Станут священны мильонам людей...

 

Может быть, Некрасов и не так бы сказал...

«А я так. Только так! А как бы побольнее ушибить самодержавие? Чтобы ему - самому их императорскому величеству - в морду, в морду!..»

Силой пришлось оттащить Глеба к миске.

К вечеру и вторая, и третья строфа, и припев были готовы. Но по-прежнему не давалось начало. Выходило как-то сухо, или наивно, или недостаточно стремительно - мало энергично. И он оставлял все это в уме, жалел бумагу: ведь добрый зачин - половина песни.

Наконец, Глеб Максимилианович не выдержал - сердито оттолкнулся от стены, заходил из угла в угол. Потом остановился посредине камеры, пристально глянул в окно.

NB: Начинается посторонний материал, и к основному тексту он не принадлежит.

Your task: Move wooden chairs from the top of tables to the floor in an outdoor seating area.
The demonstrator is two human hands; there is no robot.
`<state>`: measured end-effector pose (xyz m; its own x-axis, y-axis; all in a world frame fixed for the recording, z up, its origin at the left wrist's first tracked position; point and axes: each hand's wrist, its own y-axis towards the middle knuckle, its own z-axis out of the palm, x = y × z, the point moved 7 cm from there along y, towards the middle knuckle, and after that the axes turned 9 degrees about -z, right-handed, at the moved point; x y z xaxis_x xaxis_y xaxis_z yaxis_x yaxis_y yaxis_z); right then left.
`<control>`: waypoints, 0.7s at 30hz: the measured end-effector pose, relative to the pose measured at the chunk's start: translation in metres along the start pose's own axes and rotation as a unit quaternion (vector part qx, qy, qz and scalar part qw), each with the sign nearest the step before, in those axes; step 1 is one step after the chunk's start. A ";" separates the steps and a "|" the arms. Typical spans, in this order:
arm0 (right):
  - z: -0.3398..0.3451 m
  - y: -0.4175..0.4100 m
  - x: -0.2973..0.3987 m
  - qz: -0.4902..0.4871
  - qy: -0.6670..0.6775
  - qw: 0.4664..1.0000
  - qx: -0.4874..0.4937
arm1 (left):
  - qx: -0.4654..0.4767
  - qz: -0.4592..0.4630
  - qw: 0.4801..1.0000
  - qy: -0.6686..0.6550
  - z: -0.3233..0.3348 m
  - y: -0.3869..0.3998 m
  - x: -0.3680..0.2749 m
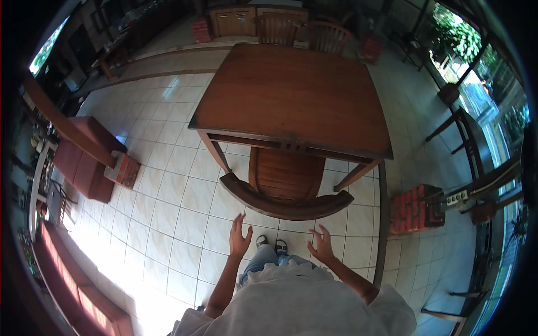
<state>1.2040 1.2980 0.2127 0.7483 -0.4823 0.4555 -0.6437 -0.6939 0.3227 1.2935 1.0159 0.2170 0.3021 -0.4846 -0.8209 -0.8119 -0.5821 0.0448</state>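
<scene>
Both of my hands hang in the air just short of a wooden chair with a curved back (290,208), and neither touches it. My left hand (240,236) has its fingers apart and holds nothing; it is below the left end of the backrest. My right hand (321,245), also with spread, slightly bent fingers, is below the right part of the backrest and is bare of any object. The chair's slatted seat (288,172) reaches partly under a brown wooden table (294,92), whose near edge hides the rest.
Two slatted wooden chairs (275,29) stand beyond the table. A brick post base (416,208) with a power strip (457,197) is on the right. On the left are another brick post base (126,170) and a reddish sofa-like seat (82,161). A dark floor strip (381,227) runs along the right.
</scene>
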 end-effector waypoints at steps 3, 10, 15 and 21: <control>0.081 -0.058 -0.046 0.051 0.102 0.966 0.233 | 0.047 -0.193 0.970 0.138 0.030 -0.087 0.150; 0.165 -0.132 -0.126 0.270 0.133 0.747 0.593 | 0.143 -0.499 0.853 -0.058 0.012 -0.340 0.274; 0.272 -0.035 -0.074 0.201 0.052 0.724 0.658 | 0.006 -0.659 0.742 -0.125 -0.001 -0.351 0.289; 0.399 0.087 0.065 0.139 0.072 0.737 0.658 | -0.167 -0.738 0.619 -0.210 -0.017 -0.415 0.351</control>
<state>1.2606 0.9928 -0.0605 0.5306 -0.7074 0.4670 0.0145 -0.5433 -0.8394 1.7446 1.0767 -0.0799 0.3786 0.9077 -0.1808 0.3642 -0.3256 -0.8725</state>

На зги! Ни проблеска, ни отсвета в непролазной жуткой мути. Только слышно, как стонет и беснуется запоздалая мартовская метель. Воет, грозит, властвует от земли и до неба: сплошь, повсюду. И чудится: нет там, за стенами тюрьмы, ни Москвы, ни людей, ни цивилизаций, не будет, никогда не будет конца этой всесокрушающей, всепоглощающей заварухе, никогда не дождешься просвета - ни-ког-да...

Стоп, стоп, стоп! - Он метнулся и, весь во власти музыки, отрубил кулаком в такт своим шагам:

Вих-ри враж-деб-ные ве-ют над на-ми...

Трам-там-там-там-там-там-там-там-там-там...

Сколько еще идти сквозь метели и ненастья? Пройдем ли? Кто дойдет?